Dataset content:
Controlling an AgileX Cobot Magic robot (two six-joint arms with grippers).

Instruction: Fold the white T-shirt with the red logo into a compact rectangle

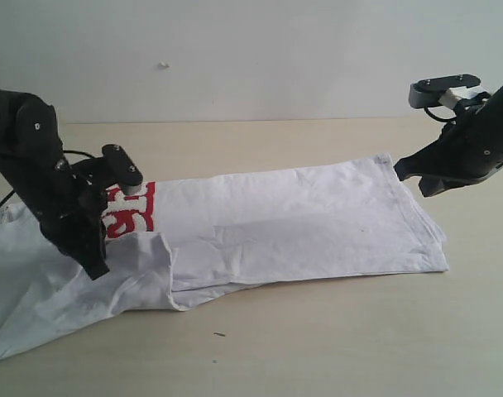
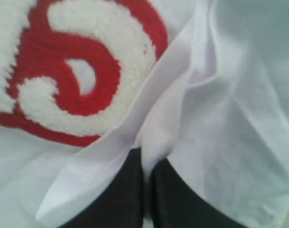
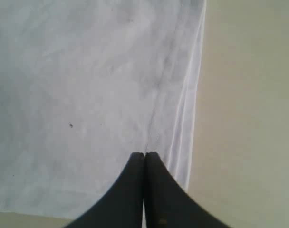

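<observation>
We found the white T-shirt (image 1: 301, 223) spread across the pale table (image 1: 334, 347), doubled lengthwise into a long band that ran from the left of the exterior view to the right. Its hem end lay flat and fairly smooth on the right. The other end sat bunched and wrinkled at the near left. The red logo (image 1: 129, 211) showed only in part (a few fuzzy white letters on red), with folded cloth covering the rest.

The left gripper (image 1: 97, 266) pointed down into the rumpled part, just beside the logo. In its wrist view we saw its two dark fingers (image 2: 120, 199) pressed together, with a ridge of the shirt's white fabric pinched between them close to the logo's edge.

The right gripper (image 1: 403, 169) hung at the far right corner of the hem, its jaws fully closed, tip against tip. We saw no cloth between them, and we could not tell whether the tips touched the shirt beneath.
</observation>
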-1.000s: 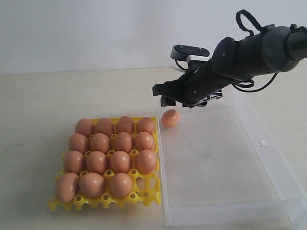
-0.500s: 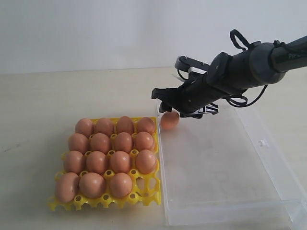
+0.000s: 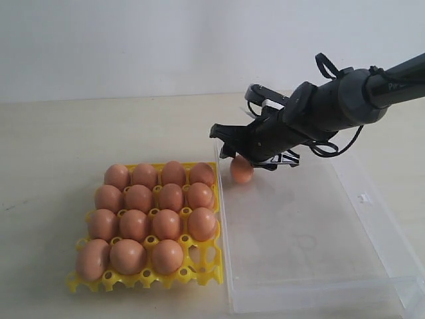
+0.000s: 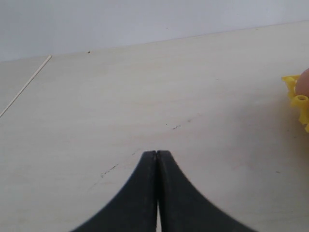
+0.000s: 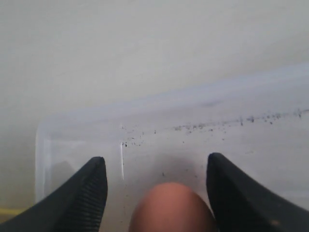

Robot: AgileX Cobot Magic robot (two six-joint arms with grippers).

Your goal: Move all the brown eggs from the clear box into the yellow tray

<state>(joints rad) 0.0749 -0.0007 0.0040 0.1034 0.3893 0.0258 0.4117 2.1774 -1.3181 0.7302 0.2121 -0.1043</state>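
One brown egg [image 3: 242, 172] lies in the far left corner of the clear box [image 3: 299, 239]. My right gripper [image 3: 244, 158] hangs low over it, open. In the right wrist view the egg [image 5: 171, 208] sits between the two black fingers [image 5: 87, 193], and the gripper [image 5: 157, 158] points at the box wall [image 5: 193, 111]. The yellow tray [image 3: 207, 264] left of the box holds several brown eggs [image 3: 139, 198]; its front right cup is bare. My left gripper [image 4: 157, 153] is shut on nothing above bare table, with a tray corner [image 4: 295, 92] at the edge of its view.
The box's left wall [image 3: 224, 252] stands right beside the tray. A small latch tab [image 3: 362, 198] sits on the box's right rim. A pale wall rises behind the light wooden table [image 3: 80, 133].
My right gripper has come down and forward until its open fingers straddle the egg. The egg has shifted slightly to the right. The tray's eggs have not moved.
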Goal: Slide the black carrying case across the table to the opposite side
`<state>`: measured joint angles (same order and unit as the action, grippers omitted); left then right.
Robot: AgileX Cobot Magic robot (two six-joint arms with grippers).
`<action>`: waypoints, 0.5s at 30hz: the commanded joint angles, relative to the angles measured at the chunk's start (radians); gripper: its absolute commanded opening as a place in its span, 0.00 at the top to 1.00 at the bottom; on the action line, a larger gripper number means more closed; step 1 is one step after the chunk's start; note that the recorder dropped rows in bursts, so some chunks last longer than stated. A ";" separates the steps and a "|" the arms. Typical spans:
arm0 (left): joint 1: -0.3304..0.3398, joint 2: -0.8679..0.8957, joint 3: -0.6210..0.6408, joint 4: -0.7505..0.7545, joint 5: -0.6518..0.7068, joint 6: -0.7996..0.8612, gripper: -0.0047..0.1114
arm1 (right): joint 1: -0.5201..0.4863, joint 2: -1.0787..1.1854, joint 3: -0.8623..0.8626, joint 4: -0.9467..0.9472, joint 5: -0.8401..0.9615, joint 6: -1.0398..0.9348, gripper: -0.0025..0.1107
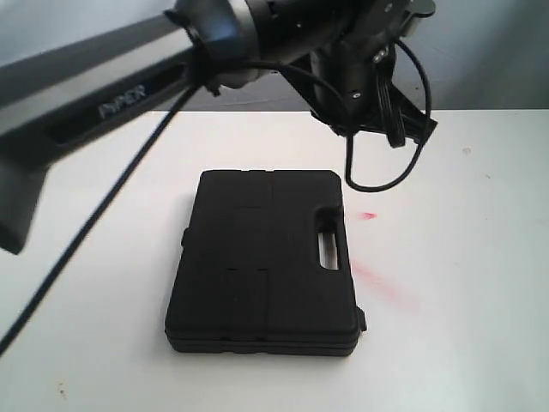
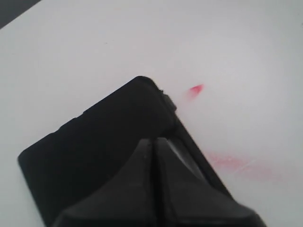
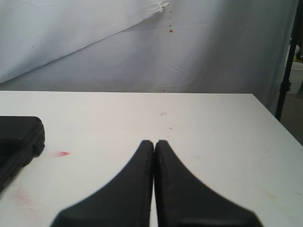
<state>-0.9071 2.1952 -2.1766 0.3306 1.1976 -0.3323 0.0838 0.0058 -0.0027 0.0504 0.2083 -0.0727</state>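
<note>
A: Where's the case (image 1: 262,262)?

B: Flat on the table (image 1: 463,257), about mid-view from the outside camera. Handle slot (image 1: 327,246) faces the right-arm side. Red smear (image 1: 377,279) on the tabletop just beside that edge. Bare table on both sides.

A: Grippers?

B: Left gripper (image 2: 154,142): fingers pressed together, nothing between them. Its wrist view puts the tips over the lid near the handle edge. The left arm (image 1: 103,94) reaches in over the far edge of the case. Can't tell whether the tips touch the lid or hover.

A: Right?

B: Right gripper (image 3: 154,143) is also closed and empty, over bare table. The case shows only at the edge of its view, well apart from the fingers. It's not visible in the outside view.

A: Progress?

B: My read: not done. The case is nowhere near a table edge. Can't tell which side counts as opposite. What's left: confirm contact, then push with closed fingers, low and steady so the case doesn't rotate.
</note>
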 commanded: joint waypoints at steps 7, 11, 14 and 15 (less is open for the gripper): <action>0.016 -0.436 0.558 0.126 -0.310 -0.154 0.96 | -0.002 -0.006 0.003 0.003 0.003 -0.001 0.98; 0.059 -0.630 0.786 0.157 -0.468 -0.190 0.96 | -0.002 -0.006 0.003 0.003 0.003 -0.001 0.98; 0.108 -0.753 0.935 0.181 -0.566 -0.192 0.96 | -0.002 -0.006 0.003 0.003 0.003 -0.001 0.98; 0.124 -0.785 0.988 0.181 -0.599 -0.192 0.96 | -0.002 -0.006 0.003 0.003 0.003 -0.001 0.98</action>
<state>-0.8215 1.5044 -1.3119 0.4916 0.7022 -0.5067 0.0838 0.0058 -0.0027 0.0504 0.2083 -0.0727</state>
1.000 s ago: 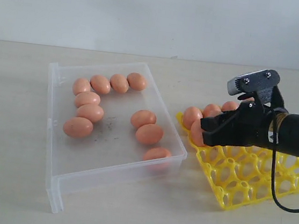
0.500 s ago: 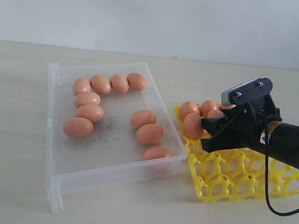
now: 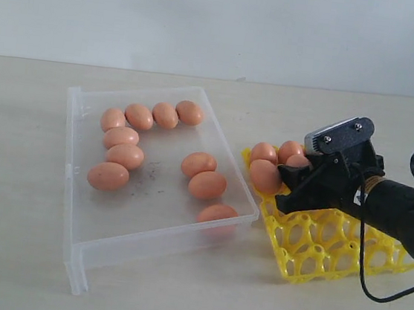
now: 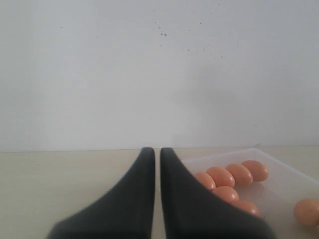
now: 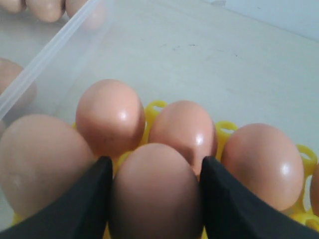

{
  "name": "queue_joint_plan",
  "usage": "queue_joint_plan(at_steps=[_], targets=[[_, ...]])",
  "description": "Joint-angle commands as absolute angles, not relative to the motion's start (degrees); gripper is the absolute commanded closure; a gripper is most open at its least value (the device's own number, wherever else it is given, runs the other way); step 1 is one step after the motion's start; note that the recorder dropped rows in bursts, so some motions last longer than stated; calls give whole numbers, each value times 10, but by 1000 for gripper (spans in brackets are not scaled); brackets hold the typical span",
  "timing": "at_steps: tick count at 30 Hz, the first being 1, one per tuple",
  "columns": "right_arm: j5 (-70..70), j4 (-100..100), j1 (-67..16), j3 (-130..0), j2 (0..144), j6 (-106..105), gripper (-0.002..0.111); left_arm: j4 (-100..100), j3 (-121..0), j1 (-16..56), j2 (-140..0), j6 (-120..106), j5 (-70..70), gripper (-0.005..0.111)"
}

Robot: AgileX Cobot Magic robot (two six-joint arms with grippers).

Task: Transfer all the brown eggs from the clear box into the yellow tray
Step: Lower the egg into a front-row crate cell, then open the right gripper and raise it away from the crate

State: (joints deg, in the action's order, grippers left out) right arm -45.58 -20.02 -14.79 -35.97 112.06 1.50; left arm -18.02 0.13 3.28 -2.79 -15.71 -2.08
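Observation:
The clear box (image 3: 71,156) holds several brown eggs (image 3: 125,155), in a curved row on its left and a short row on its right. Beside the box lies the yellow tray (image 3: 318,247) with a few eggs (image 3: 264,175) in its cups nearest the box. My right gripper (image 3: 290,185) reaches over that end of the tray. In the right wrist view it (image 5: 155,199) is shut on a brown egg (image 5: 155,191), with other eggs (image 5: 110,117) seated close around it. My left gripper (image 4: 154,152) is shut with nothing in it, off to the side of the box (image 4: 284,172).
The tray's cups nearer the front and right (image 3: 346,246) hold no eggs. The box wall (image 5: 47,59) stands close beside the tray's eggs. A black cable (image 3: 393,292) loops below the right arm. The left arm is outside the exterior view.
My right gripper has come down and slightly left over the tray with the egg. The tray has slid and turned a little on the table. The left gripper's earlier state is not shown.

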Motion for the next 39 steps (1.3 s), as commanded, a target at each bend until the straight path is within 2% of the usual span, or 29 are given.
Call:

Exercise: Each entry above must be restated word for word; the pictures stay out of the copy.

Answer area:
Controlling an AgileX Cobot Magic robot (two six-joint arms with grippers).

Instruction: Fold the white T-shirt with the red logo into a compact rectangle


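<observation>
We found the white T-shirt (image 1: 301, 223) spread across the pale table (image 1: 334, 347), doubled lengthwise into a long band that ran from the left of the exterior view to the right. Its hem end lay flat and fairly smooth on the right. The other end sat bunched and wrinkled at the near left. The red logo (image 1: 129, 211) showed only in part (a few fuzzy white letters on red), with folded cloth covering the rest.

The left gripper (image 1: 97, 266) pointed down into the rumpled part, just beside the logo. In its wrist view we saw its two dark fingers (image 2: 120, 199) pressed together, with a ridge of the shirt's white fabric pinched between them close to the logo's edge.

The right gripper (image 1: 403, 169) hung at the far right corner of the hem, its jaws fully closed, tip against tip. We saw no cloth between them, and we could not tell whether the tips touched the shirt beneath.
</observation>
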-1.000s: 
-0.500s: 
+0.000s: 
+0.000s: 
+0.000s: 

Robot: AgileX Cobot Magic robot (two six-joint arms with grippers).

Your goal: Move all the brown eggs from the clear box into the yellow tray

<state>(joints rad) 0.0749 -0.0007 0.0040 0.1034 0.3893 0.0258 0.4117 2.1774 -1.3181 0.7302 0.2121 -0.1043</state>
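One brown egg [image 3: 242, 172] lies in the far left corner of the clear box [image 3: 299, 239]. My right gripper [image 3: 244, 158] hangs low over it, open. In the right wrist view the egg [image 5: 171, 208] sits between the two black fingers [image 5: 87, 193], and the gripper [image 5: 157, 158] points at the box wall [image 5: 193, 111]. The yellow tray [image 3: 207, 264] left of the box holds several brown eggs [image 3: 139, 198]; its front right cup is bare. My left gripper [image 4: 157, 153] is shut on nothing above bare table, with a tray corner [image 4: 295, 92] at the edge of its view.
The box's left wall [image 3: 224, 252] stands right beside the tray. A small latch tab [image 3: 362, 198] sits on the box's right rim. A pale wall rises behind the light wooden table [image 3: 80, 133].
My right gripper has come down and forward until its open fingers straddle the egg. The egg has shifted slightly to the right. The tray's eggs have not moved.
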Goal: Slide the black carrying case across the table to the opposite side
`<state>`: measured joint angles (same order and unit as the action, grippers omitted); left then right.
Robot: AgileX Cobot Magic robot (two six-joint arms with grippers).
`<action>`: waypoints, 0.5s at 30hz: the commanded joint angles, relative to the angles measured at the chunk's start (radians); gripper: its absolute commanded opening as a place in its span, 0.00 at the top to 1.00 at the bottom; on the action line, a larger gripper number means more closed; step 1 is one step after the chunk's start; note that the recorder dropped rows in bursts, so some chunks last longer than stated. A ";" separates the steps and a "|" the arms. Typical spans:
arm0 (left): joint 1: -0.3304..0.3398, joint 2: -0.8679..0.8957, joint 3: -0.6210..0.6408, joint 4: -0.7505..0.7545, joint 5: -0.6518..0.7068, joint 6: -0.7996..0.8612, gripper: -0.0047..0.1114
arm1 (right): joint 1: -0.5201..0.4863, joint 2: -1.0787..1.1854, joint 3: -0.8623..0.8626, joint 4: -0.9467..0.9472, joint 5: -0.8401..0.9615, joint 6: -1.0398..0.9348, gripper: -0.0025..0.1107
<state>-0.9071 2.1952 -2.1766 0.3306 1.1976 -0.3323 0.0838 0.0058 -0.0027 0.0504 0.2083 -0.0727</state>
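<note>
A: Where's the case (image 1: 262,262)?

B: Flat on the table (image 1: 463,257), about mid-view from the outside camera. Handle slot (image 1: 327,246) faces the right-arm side. Red smear (image 1: 377,279) on the tabletop just beside that edge. Bare table on both sides.

A: Grippers?

B: Left gripper (image 2: 154,142): fingers pressed together, nothing between them. Its wrist view puts the tips over the lid near the handle edge. The left arm (image 1: 103,94) reaches in over the far edge of the case. Can't tell whether the tips touch the lid or hover.

A: Right?

B: Right gripper (image 3: 154,143) is also closed and empty, over bare table. The case shows only at the edge of its view, well apart from the fingers. It's not visible in the outside view.

A: Progress?

B: My read: not done. The case is nowhere near a table edge. Can't tell which side counts as opposite. What's left: confirm contact, then push with closed fingers, low and steady so the case doesn't rotate.
</note>
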 commanded: joint waypoints at steps 7, 11, 14 and 15 (less is open for the gripper): <action>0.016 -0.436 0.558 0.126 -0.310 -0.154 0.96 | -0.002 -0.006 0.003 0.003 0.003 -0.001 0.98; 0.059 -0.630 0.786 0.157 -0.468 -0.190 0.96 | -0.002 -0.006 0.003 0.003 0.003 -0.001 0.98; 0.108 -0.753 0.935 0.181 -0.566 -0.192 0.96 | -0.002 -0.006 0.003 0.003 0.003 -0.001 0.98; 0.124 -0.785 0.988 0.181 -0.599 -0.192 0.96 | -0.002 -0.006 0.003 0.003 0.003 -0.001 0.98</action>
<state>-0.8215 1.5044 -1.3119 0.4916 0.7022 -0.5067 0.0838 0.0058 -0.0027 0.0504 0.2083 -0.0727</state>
1.000 s ago: 
0.500 s ago: 
now: 
now: 
now: 

{
  "name": "queue_joint_plan",
  "usage": "queue_joint_plan(at_steps=[_], targets=[[_, ...]])",
  "description": "Joint-angle commands as absolute angles, not relative to the motion's start (degrees); gripper is the absolute commanded closure; a gripper is most open at its least value (the device's own number, wherever else it is given, runs the other way); step 1 is one step after the motion's start; note that the recorder dropped rows in bursts, so some motions last longer than stated; calls give whole numbers, each value times 10, but by 1000 for gripper (spans in brackets are not scaled); brackets hold the typical span",
  "timing": "at_steps: tick count at 30 Hz, the first being 1, one per tuple",
  "columns": "right_arm: j5 (-70..70), j4 (-100..100), j1 (-67..16), j3 (-130..0), j2 (0..144), j6 (-106..105), gripper (-0.002..0.111); left_arm: j4 (-100..100), j3 (-121..0), j1 (-16..56), j2 (-140..0), j6 (-120..106), j5 (-70..70), gripper (-0.005..0.111)"
}

Robot: AgileX Cobot Magic robot (two six-joint arms with grippers).

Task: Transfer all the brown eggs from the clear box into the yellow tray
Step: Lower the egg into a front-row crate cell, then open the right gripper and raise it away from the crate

State: (joints deg, in the action's order, grippers left out) right arm -45.58 -20.02 -14.79 -35.97 112.06 1.50; left arm -18.02 0.13 3.28 -2.79 -15.71 -2.08
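Observation:
The clear box (image 3: 71,156) holds several brown eggs (image 3: 125,155), in a curved row on its left and a short row on its right. Beside the box lies the yellow tray (image 3: 318,247) with a few eggs (image 3: 264,175) in its cups nearest the box. My right gripper (image 3: 290,185) reaches over that end of the tray. In the right wrist view it (image 5: 155,199) is shut on a brown egg (image 5: 155,191), with other eggs (image 5: 110,117) seated close around it. My left gripper (image 4: 154,152) is shut with nothing in it, off to the side of the box (image 4: 284,172).
The tray's cups nearer the front and right (image 3: 346,246) hold no eggs. The box wall (image 5: 47,59) stands close beside the tray's eggs. A black cable (image 3: 393,292) loops below the right arm. The left arm is outside the exterior view.
My right gripper has come down and slightly left over the tray with the egg. The tray has slid and turned a little on the table. The left gripper's earlier state is not shown.
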
Motion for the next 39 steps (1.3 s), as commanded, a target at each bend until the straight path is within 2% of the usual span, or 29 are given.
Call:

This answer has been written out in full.